Select every line below containing the word "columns".

== Segment start ==

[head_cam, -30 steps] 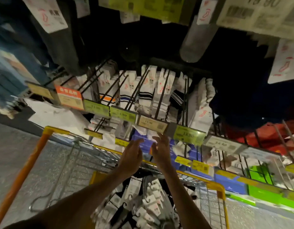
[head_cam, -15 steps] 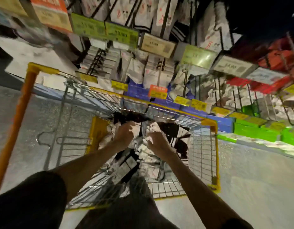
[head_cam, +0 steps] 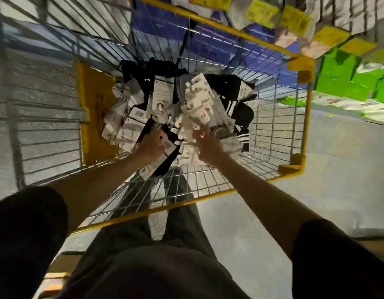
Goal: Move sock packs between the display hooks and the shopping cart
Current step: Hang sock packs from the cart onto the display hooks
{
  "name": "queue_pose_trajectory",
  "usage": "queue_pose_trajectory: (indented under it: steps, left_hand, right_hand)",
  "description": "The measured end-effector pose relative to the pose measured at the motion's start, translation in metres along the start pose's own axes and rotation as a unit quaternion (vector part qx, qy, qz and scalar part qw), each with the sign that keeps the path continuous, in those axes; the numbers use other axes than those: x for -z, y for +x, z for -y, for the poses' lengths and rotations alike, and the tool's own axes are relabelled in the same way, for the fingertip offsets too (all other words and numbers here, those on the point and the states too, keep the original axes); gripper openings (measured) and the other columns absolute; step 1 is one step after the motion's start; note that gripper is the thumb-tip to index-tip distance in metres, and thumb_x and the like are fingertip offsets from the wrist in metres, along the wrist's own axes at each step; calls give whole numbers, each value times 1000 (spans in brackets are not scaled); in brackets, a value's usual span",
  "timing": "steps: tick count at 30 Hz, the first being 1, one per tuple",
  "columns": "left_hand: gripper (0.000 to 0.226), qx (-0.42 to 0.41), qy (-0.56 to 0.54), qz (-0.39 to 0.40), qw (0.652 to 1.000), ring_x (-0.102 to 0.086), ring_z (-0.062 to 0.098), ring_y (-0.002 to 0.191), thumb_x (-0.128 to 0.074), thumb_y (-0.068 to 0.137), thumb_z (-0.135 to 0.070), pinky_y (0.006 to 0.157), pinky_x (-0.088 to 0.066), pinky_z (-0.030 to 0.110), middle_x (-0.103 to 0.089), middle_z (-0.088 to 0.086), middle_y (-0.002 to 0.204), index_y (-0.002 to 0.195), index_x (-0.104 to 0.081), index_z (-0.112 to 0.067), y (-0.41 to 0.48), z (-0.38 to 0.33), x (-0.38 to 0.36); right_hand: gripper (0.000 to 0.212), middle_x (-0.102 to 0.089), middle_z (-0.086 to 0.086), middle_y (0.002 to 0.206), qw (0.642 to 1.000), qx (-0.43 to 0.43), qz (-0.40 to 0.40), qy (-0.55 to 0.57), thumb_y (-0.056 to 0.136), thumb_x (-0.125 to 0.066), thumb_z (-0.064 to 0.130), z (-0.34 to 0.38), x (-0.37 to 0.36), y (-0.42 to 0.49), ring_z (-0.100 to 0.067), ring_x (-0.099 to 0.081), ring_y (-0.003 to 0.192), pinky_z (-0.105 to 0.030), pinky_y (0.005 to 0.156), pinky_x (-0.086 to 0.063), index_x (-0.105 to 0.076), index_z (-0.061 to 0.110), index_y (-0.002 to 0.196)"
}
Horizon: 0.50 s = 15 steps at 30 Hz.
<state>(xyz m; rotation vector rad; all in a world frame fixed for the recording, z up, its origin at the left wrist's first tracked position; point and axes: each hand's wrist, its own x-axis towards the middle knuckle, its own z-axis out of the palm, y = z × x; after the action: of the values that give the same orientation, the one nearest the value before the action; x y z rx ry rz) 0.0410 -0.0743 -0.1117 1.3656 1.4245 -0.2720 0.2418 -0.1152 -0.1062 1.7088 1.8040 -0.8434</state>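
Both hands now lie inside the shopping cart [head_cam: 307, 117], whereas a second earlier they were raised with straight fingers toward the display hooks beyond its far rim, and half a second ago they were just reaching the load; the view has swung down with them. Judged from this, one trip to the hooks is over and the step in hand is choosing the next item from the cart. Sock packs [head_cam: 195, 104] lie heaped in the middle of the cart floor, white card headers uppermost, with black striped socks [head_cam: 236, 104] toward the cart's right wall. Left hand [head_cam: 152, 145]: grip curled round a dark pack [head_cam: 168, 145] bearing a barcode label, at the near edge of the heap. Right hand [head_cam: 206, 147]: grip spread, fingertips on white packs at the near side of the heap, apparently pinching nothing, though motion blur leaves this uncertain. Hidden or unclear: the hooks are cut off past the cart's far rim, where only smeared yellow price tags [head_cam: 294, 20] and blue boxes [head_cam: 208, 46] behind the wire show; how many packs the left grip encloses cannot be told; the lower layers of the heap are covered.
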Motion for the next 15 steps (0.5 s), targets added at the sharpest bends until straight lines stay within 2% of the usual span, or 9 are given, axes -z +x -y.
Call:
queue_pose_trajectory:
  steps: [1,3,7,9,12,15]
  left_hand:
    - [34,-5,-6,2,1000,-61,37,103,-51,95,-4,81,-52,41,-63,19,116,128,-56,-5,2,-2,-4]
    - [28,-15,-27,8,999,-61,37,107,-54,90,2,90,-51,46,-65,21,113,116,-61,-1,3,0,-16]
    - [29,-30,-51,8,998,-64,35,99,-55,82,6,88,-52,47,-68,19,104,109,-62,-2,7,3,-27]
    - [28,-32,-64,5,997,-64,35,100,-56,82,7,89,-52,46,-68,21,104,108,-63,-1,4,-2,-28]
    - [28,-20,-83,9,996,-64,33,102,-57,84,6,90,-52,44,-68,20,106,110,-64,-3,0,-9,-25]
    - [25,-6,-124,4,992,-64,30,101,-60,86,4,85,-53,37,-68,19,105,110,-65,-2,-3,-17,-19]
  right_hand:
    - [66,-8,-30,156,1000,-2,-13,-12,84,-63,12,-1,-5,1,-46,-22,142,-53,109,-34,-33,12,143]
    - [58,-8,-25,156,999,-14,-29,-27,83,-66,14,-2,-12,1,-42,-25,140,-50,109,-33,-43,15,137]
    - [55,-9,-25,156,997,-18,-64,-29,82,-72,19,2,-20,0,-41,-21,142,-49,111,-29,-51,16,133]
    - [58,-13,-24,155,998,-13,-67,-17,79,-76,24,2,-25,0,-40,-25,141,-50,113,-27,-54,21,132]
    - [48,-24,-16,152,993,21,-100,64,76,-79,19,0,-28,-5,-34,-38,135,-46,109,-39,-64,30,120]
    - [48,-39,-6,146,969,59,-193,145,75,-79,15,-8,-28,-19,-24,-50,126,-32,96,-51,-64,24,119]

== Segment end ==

* _Exercise solution_:
  "description": "The measured end-effector pose relative to the pose measured at the motion's start, translation in metres along the start pose's own axes and rotation as a unit quaternion (vector part qx, qy, qz and scalar part qw), each with the sign that keeps the path continuous, in those axes; the numbers use other axes than those: x for -z, y for +x, z for -y, for the poses' lengths and rotations alike, and the tool's own axes are relabelled in the same way, for the fingertip offsets too (all other words and numbers here, those on the point and the states too, keep the original axes); gripper openings (measured) and the other columns absolute; step 1 is one step after the motion's start; note that gripper is the thumb-tip to index-tip distance in metres, and thumb_x and the like are fingertip offsets from the wrist in metres, along the wrist's own axes at each step; calls give whole numbers, each value times 1000 (spans in brackets are not scaled); in brackets, a value's usual span",
  "columns": "left_hand: gripper (0.000 to 0.226), qx (-0.42 to 0.41), qy (-0.56 to 0.54), qz (-0.39 to 0.40), qw (0.652 to 1.000), ring_x (-0.102 to 0.086), ring_z (-0.062 to 0.098), ring_y (-0.002 to 0.191), thumb_x (-0.128 to 0.074), thumb_y (-0.068 to 0.137), thumb_z (-0.135 to 0.070), pinky_y (0.006 to 0.157), pinky_x (-0.088 to 0.066), pinky_z (-0.030 to 0.110), middle_x (-0.103 to 0.089), middle_z (-0.088 to 0.086), middle_y (-0.002 to 0.204), index_y (-0.002 to 0.195), index_x (-0.104 to 0.081), index_z (-0.112 to 0.067), y (-0.41 to 0.48), z (-0.38 to 0.33), x (-0.38 to 0.36); right_hand: gripper (0.000 to 0.212), middle_x (-0.102 to 0.089), middle_z (-0.086 to 0.086), middle_y (0.002 to 0.206), qw (0.642 to 1.000), qx (-0.43 to 0.43), qz (-0.40 to 0.40), qy (-0.55 to 0.57), thumb_y (-0.056 to 0.136), thumb_x (-0.125 to 0.066), thumb_z (-0.064 to 0.130), z (-0.34 to 0.38), x (-0.37 to 0.36), y (-0.42 to 0.49), ring_z (-0.100 to 0.067), ring_x (-0.099 to 0.081), ring_y (-0.003 to 0.192), pinky_z (-0.105 to 0.030), pinky_y (0.005 to 0.156), pinky_x (-0.086 to 0.063), index_x (-0.105 to 0.076), index_z (-0.061 to 0.110), index_y (-0.002 to 0.196)"

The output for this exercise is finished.